Electronic Chaos Oracle
https://schwittlick.net/eco
Apache License 2.0
6 stars 1 forks source link

Good recursive html, text parser #175

Open transfluxus opened 7 years ago

transfluxus commented 7 years ago

started long ago. different repo? recursive crawling with status json files about recursive process of a folder and html download needs proper text grab which doesnt create duplicates, filters nicely, and maybe also creates labels from header tags, ...

schwittlick commented 7 years ago

this module of pattern.en looks good and does exactly what you are talking about: http://www.clips.ua.ac.be/pages/pattern-web#plaintext

there's even a proper crawler in that module, that grabs the texts of all websites that are linked to.

why don't you set up a test to crawl a couple of websites and document the outcome here. i think putting a command line usable module to crawl websites in here would be good for now: https://github.com/mrzl/ECO/tree/master/src/python/pdf2text

i could imagine a tool that works like this:

cd src/python/pdf2text/
workon pdf2text # contains pattern.en already and is a python2.7 venv
python html_grab.py --method grab_single/crawl --url url_to_download --output_path *path_to_folder*
# outputting limited logs about which url is being crawled, where it's saved and how many lines of text that url contained

it would be good to use the textparser i wrote from that same module directly, in order to separate good from faulty lines.

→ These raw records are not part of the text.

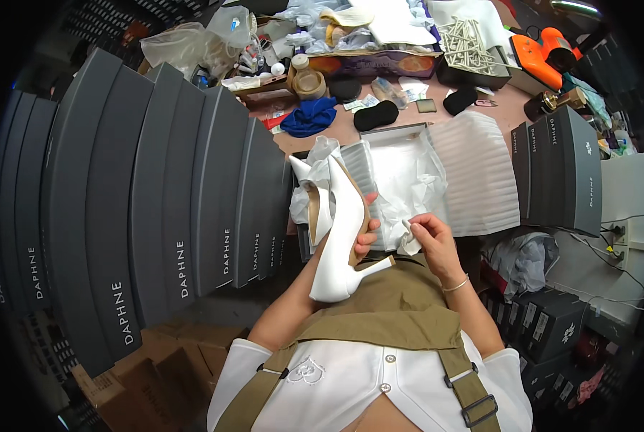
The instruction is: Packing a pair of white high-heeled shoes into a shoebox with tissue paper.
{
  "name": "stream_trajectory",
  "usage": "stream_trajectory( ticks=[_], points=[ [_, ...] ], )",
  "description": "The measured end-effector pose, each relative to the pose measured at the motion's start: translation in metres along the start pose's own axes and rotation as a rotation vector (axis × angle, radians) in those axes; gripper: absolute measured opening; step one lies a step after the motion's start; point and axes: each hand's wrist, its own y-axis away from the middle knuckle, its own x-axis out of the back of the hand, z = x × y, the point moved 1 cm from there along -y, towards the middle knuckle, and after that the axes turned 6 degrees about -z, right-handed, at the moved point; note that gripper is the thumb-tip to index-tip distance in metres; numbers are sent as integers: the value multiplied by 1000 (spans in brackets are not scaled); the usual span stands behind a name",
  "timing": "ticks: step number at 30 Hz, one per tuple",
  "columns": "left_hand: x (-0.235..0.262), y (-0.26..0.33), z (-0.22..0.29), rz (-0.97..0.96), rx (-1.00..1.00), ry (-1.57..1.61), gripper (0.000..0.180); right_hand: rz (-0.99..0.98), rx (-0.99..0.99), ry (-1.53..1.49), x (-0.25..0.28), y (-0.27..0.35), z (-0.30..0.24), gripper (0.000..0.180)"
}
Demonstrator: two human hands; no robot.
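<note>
A white pointed high-heeled shoe (343, 223) is in my left hand (367, 229), whose fingers wrap round its tan sole side. Its toe points away from me and its slim heel to the right. Left of it is a second white heel (323, 212), partly hidden; whether my left hand bears it too I cannot tell. My right hand (437, 245) pinches a small crumpled white piece (410, 241), paper or cloth. Beyond my hands lies an open shoe box (397, 132) lined with white tissue paper (397, 187). A white ribbed foam sheet (473, 173) spreads over its right side.
Stacks of dark shoe boxes stand at the left (163, 180) and right (563, 169). On the pink table (491, 108) are a blue cloth (309, 117), tape rolls (309, 83), black pads (376, 115), a carton of white sticks (470, 47) and an orange tool (534, 61).
</note>
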Motion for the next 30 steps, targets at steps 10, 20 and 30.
stream_trajectory(
  ticks=[10,20,30],
  points=[
    [-34,-15,29,-183,-8,-40,64,29,143,202,-29,34,-6,13],
    [-21,-24,41,-206,-216,46,53,-162,155,332,-35,33,-40,11],
    [-21,-39,26,-53,-510,43,39,-483,899,1048,-11,-10,-101,17]
  ],
)
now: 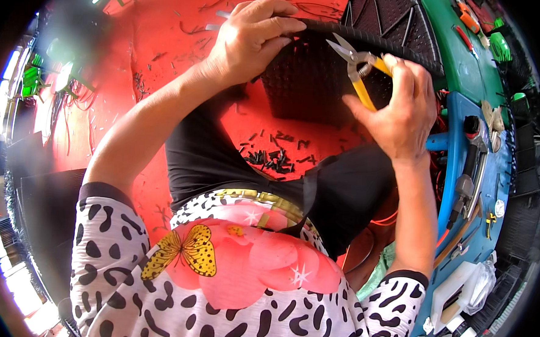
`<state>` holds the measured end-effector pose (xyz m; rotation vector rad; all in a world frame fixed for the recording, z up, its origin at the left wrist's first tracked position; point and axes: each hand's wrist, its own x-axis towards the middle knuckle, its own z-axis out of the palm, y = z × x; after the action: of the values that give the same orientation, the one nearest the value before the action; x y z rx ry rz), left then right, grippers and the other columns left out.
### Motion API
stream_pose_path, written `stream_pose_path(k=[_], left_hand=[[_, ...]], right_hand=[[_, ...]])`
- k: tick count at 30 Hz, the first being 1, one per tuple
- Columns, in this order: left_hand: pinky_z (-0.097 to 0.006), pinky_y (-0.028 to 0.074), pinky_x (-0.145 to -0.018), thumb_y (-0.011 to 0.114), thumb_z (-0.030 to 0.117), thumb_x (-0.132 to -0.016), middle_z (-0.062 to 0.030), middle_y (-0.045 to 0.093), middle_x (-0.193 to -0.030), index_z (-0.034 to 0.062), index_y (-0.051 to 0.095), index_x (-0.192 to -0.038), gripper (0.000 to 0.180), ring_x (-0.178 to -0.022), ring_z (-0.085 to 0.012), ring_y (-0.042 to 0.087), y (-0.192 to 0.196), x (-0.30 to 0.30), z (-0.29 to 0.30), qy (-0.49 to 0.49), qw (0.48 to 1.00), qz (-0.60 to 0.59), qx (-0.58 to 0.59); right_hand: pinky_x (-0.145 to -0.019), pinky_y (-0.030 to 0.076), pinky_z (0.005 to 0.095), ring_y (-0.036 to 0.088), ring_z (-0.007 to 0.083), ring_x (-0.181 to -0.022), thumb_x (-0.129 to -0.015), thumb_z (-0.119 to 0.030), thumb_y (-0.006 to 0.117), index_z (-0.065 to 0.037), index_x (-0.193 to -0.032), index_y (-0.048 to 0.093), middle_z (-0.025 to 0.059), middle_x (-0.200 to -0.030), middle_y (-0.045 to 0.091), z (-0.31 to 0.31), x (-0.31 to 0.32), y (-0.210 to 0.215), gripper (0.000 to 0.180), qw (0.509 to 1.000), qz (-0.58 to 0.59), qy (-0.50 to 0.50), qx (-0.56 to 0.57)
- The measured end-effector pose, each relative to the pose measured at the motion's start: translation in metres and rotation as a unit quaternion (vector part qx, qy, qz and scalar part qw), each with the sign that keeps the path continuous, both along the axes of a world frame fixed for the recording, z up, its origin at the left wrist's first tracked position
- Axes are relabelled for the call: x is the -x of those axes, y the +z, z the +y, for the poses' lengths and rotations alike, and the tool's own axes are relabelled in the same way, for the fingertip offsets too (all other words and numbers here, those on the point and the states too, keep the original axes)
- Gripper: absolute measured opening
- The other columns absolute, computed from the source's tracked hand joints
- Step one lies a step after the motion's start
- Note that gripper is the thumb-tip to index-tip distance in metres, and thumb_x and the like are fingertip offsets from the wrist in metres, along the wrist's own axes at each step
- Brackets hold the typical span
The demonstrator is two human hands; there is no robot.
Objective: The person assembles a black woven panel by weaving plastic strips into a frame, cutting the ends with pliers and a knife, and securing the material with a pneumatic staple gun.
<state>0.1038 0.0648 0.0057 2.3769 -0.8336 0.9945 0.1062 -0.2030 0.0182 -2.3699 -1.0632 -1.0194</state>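
Observation:
A black woven piece [320,79], like wicker work, stands in front of my knees. Its upper edge runs from my left hand toward the far right. At the left end of that edge, my left hand [249,39] is closed, thumb and fingers pinching the rim. My right hand [407,108] grips hand pruners [354,58] with yellow handles. Their blades are parted and point up and left, just in front of the rim. I cannot tell whether the blades touch it. Short black offcuts [273,161] lie in a heap between my legs.
The red floor [167,29] is strewn with more black scraps. To the right stands a blue table [455,126] with a power tool [466,179] and plastic bags on it. Beyond it, a green surface [464,75] carries red-handled tools. Green objects blur at the far left.

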Motion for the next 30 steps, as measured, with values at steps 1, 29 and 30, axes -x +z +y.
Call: stream_pose_path(k=[1, 29, 30], left_hand=[[-0.036, 0.046, -0.086, 0.068, -0.004, -0.07, -0.0105, 0.061, -0.112, 0.0081, 0.067, -0.102, 0.034, -0.1, -0.0278, 0.059, -0.002, 0.002, -0.001, -0.002, 1.0, -0.015, -0.013], [-0.041, 0.045, -0.083, 0.067, 0.007, -0.067, -0.018, 0.059, -0.112, 0.0089, 0.07, -0.093, 0.026, -0.098, -0.0323, 0.059, -0.025, 0.002, 0.003, -0.027, 0.991, -0.124, 0.04], [-0.042, 0.045, -0.084, 0.066, 0.007, -0.067, -0.0179, 0.059, -0.112, 0.009, 0.07, -0.093, 0.026, -0.098, -0.0324, 0.059, -0.026, 0.001, 0.003, -0.023, 0.992, -0.116, 0.045]], right_hand=[[-0.07, 0.045, 0.0364, 0.054, 0.0236, -0.082, -0.048, -0.028, 0.086, -0.009, -0.103, 0.055, 0.005, -0.09, 0.051, 0.002, -0.006, 0.007, 0.066, 0.999, -0.022, -0.022, 0.041], [-0.055, 0.038, 0.0313, 0.05, 0.0174, -0.07, -0.072, -0.019, 0.067, -0.016, -0.093, 0.055, 0.0005, -0.081, 0.046, 0.031, -0.043, 0.025, 0.024, 0.95, -0.22, 0.004, 0.221], [-0.054, 0.038, 0.0308, 0.05, 0.0172, -0.069, -0.074, -0.018, 0.065, -0.017, -0.093, 0.055, 0.0, -0.08, 0.046, 0.032, -0.042, 0.027, 0.022, 0.947, -0.227, 0.003, 0.228]])
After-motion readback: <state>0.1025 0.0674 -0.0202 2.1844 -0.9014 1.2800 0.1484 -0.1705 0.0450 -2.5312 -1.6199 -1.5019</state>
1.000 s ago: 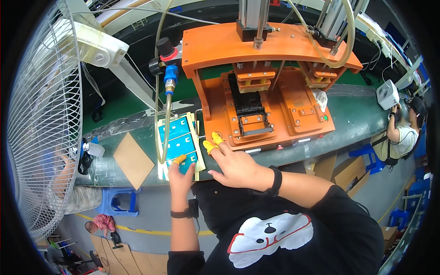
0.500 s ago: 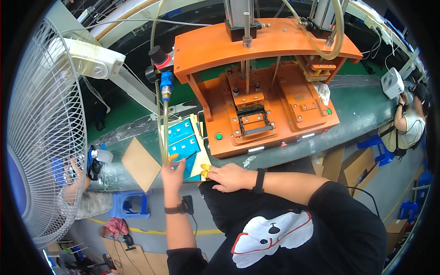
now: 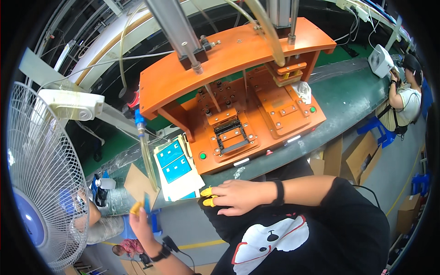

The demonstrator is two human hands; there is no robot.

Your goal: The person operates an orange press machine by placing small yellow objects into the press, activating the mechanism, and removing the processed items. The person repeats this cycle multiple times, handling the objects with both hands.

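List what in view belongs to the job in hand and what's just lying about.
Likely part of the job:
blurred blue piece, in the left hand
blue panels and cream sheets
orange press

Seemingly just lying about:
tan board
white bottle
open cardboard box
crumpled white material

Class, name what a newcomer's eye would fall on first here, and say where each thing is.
The orange press on the green bench, above centre, likely draws the eye first. The big fan along the left edge comes next. Then the yellow finger covers: on the right hand, below centre, and on the left hand, lower left, which holds a blurred blue piece.
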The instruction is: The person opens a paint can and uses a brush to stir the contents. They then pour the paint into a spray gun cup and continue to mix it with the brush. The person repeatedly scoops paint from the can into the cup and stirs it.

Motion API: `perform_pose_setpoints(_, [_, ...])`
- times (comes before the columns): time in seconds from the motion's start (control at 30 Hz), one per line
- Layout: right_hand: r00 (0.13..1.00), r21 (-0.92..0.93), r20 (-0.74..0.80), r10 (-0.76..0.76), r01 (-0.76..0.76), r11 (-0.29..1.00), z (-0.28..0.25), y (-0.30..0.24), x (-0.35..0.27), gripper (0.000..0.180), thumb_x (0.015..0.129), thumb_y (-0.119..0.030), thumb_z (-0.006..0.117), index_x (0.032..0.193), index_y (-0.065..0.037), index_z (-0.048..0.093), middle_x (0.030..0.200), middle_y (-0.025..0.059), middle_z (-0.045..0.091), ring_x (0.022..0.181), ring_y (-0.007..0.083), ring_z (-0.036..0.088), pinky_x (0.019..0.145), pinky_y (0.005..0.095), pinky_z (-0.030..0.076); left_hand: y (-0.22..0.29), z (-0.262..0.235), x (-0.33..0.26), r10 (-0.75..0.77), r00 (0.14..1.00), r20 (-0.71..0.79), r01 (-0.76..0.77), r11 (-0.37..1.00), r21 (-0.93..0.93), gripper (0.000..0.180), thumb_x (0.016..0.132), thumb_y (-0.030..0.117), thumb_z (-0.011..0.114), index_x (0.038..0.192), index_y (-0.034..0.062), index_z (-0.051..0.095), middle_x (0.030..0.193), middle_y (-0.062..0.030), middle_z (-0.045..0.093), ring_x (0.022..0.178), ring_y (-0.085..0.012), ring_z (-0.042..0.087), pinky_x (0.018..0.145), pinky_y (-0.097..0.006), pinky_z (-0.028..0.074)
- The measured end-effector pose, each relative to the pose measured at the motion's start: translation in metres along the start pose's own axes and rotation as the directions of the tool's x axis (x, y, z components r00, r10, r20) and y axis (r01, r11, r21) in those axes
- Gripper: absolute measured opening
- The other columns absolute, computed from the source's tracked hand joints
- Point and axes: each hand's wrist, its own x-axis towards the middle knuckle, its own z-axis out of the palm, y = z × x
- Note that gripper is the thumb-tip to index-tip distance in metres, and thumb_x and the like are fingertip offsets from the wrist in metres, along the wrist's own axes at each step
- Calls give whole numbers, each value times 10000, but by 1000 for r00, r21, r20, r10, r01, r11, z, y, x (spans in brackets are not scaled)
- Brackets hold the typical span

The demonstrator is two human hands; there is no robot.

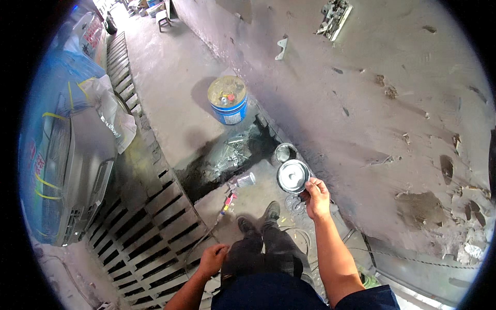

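My right hand [317, 198] pinches the rim of a round metal can lid [293, 176], its inner face whitish-grey with a dark edge. Just beyond the lid, beside the wall, stands an open metal can [284, 152], partly covered by it. Beneath the hand, a clear round item [295, 203] is partly hidden. My left hand [213, 260] hangs beside my left thigh with its fingers curled in and nothing seen in them. On the floor ahead of my feet lies a spray gun [243, 181] with a translucent cup and a red, yellow and blue hose fitting [226, 204].
A blue bucket [229, 103] with small items on its lid stands ahead. Crumpled plastic [230, 155] lies in a dark floor recess. Slotted drain grating [150, 232] runs along the left, beside a plastic-covered vehicle [77, 165]. The rough wall [356, 119] rises on the right.
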Motion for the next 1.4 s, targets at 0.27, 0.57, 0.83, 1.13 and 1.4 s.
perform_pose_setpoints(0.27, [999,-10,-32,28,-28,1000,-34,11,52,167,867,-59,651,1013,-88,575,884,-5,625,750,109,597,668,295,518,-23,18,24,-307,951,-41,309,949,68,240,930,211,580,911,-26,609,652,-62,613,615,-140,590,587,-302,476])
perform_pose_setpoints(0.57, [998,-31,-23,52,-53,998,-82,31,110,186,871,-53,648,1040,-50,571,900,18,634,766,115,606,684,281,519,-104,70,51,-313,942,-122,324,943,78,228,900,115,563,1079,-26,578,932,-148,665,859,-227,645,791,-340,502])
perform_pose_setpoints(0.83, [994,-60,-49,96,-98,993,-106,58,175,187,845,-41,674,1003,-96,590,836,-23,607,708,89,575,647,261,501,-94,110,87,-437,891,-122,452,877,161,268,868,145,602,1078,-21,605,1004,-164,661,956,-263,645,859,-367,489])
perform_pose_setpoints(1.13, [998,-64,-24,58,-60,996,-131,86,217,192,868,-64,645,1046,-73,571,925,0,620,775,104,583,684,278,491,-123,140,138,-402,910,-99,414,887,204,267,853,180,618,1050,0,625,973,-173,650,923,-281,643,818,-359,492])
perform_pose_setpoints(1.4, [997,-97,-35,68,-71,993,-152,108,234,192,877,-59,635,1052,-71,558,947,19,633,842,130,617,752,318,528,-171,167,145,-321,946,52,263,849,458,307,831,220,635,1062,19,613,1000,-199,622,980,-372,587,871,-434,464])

just throw in one long string into the parse() function of the TextParser: https://github.com/mrzl/ECO/blob/master/src/python/pdf2text/batch_postprocess_text.py#L70

afterwards you can access the valid sentences like this: https://github.com/mrzl/ECO/blob/master/src/python/pdf2text/batch_postprocess_text.py#L77 and the invalid sentences like this: https://github.com/mrzl/ECO/blob/master/src/python/pdf2text/batch_postprocess_text.py#L82

schwittlick commented 7 years ago

maybe test with Reddit: #154

transfluxus commented 7 years ago

Was getting into beautiful soup till now. Gonna check if pattern is smarter. Soup is quite raw/basic. Reddit k. Good for slang... Was Going for sacred-texts.com and English Gutenberg project

skeshavar commented 7 years ago

Is it possible to work on this issue? I am interested in it.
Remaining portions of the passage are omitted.